Fierce fighting erupted in Maysan province when joint raids by British and Iraqi forces took on militiamen in and around the provincial capital of Amara, US and British military officials said. Troops called in air support after coming under heavy small-arms and rocket-propelled grenade fire, the US military said in a statement. "Coalition forces killed at least 20 terrorists" in the Maysan raids, it said, adding that six more were wounded and another detained.
But Maysan provincial council member Latif al-Timimi said 16 civilians were killed and another 14 wounded, including a woman and a child. "Most of the dead were killed in bombings as they were sleeping on the roofs of their homes. Those killed were residents and not linked to any political party," he said.
Timimi said the council decided at an emergency meeting to demand an apology from British and Iraqi forces, and to suspend work for three days. The US military insisted those killed in the Maysan raids were "terrorists" responsible for smuggling explosively formed penetrators (EFPs) from Iran to Iraq and for bringing Iraqi fighters to Iran for training.
The military has regularly charged that the EFPs, capable of cutting through even heavily-armoured vehicles, are manufactured in Iran and smuggled to armed groups in Iraq to fight US-led troops.
"Intelligence reports indicate that both Amara and Mujar al-Kabir (to the south of Amara) are known safe havens and smuggling routes for secret cell terrorists who facilitate Iranian lethal aid," the military said.
"Reports further indicate that Iranian surrogates, or Iraqis that are liaisons for Iranian intelligence operatives into Iraq, use both Amara and Mujar al-Kabir as safe haven locations." An Iraqi security official in Amara said the British troops threw leaflets from helicopters during the raids declaring: "The Iraqi government will not be soft on terrorism."
Other leaflets announced that "Maysan will not be a safe area for the Iranian Qods Force and its agents who want to weaken the Iraqi government." British forces pulled out of Amara in August 2006, handing over security to Iraqi forces. Since then the town has seen frequent clashes between militamen and security forces.
A spokesman for radical Shiite cleric Moqtada al-Sadr confirmed the Amara raids, raising suspicion that those killed could be Shiite militants loyal to the cleric, whose followers have often clashed with security forces.
"Last night British forces carried out a mission using helicopters and aircraft in Amara. They used bombs, missiles and small arms fire," said Auda al-Baharani. Police said at least another 10 people, including five policemen, were killed in similar clashes in and around the southern city of Nasiriyah. Some 59 people were wounded, a police officer said.
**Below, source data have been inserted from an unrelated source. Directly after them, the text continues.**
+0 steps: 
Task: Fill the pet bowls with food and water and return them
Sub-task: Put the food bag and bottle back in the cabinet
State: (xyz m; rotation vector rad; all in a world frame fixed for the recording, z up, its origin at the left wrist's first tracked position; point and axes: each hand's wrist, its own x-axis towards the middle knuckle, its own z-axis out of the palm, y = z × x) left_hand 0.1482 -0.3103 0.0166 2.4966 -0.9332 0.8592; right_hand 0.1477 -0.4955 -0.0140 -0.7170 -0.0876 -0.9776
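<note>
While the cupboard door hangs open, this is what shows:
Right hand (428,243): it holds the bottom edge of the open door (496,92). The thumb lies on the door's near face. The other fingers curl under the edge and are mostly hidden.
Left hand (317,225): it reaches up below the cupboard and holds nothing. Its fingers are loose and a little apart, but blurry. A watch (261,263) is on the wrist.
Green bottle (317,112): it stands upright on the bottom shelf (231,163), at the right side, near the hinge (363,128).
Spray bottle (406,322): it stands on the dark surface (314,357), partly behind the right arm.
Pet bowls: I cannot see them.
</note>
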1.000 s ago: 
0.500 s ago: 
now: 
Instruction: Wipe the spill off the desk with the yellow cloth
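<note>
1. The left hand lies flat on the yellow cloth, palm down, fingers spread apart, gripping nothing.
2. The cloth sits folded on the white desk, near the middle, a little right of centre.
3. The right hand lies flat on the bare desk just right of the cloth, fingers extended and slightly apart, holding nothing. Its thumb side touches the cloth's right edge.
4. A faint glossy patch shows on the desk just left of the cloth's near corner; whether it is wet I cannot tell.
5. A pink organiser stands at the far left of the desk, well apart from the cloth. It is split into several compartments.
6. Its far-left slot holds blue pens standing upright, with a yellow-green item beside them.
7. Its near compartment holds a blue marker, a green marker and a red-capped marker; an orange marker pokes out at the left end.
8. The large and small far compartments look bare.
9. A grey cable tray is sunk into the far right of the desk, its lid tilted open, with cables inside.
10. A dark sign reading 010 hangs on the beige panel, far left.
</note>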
Meanwhile, in southern Baghdad, three nearly simultaneous car bombs exploded outside a petrol station, killing six people and wounding another 27, security officials and medics said. The explosions happened in a line of cars waiting in the sweltering midday heat to get petrol following the lifting of a four-day curfew on Sunday.
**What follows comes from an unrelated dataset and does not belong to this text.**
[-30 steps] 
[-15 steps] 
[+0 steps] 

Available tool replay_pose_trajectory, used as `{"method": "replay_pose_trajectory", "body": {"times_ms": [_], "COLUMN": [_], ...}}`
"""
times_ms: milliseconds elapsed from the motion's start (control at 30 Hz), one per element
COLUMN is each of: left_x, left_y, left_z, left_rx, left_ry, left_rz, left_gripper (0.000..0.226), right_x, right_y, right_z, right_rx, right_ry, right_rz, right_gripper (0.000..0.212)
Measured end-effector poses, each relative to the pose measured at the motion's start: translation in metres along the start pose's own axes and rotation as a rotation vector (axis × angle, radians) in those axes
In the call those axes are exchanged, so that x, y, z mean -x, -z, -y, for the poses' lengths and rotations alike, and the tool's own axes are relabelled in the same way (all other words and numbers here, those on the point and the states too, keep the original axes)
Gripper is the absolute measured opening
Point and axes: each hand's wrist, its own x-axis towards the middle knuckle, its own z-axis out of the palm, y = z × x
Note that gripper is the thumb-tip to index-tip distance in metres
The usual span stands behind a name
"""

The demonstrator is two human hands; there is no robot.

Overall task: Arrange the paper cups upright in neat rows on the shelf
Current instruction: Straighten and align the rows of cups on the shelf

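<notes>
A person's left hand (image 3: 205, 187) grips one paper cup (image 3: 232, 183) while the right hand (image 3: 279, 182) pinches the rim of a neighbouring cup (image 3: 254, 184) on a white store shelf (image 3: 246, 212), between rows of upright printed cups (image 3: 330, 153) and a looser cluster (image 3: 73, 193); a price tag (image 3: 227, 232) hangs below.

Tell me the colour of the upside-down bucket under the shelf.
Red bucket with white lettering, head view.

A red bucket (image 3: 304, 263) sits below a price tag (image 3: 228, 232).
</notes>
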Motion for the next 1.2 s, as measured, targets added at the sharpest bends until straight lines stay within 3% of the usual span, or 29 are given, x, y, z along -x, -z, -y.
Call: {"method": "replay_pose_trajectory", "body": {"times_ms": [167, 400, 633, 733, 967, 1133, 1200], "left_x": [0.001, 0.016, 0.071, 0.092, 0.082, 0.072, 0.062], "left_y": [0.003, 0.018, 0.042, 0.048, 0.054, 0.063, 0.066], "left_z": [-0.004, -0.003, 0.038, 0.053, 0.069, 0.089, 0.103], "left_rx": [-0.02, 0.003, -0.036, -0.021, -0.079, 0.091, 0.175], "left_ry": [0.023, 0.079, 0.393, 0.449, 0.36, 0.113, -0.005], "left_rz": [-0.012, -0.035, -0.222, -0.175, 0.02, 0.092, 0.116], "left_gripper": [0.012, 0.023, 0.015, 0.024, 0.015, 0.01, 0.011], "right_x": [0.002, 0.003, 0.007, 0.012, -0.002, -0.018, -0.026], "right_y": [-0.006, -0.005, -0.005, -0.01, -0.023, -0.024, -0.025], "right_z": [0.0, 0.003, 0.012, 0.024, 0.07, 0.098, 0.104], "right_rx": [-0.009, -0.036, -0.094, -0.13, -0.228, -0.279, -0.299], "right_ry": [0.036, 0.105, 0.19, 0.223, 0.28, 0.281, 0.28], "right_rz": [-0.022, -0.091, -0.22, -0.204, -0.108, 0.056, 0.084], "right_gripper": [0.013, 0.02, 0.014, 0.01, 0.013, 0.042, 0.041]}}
Elsewhere in Iraq, four suspects linked to the bombing of the Shiite Al-Askari shrine on Wednesday were arrested by Iraqi troops in a raid, the US military said. The attack on the shrine destroyed its two gold-topped minarets and set off reprisals on Sunni shrines, mostly in southern Iraq. The military also announced on Monday that another US soldier had been killed in Baghdad the day before, bringing the total number of US casualties this month to 42.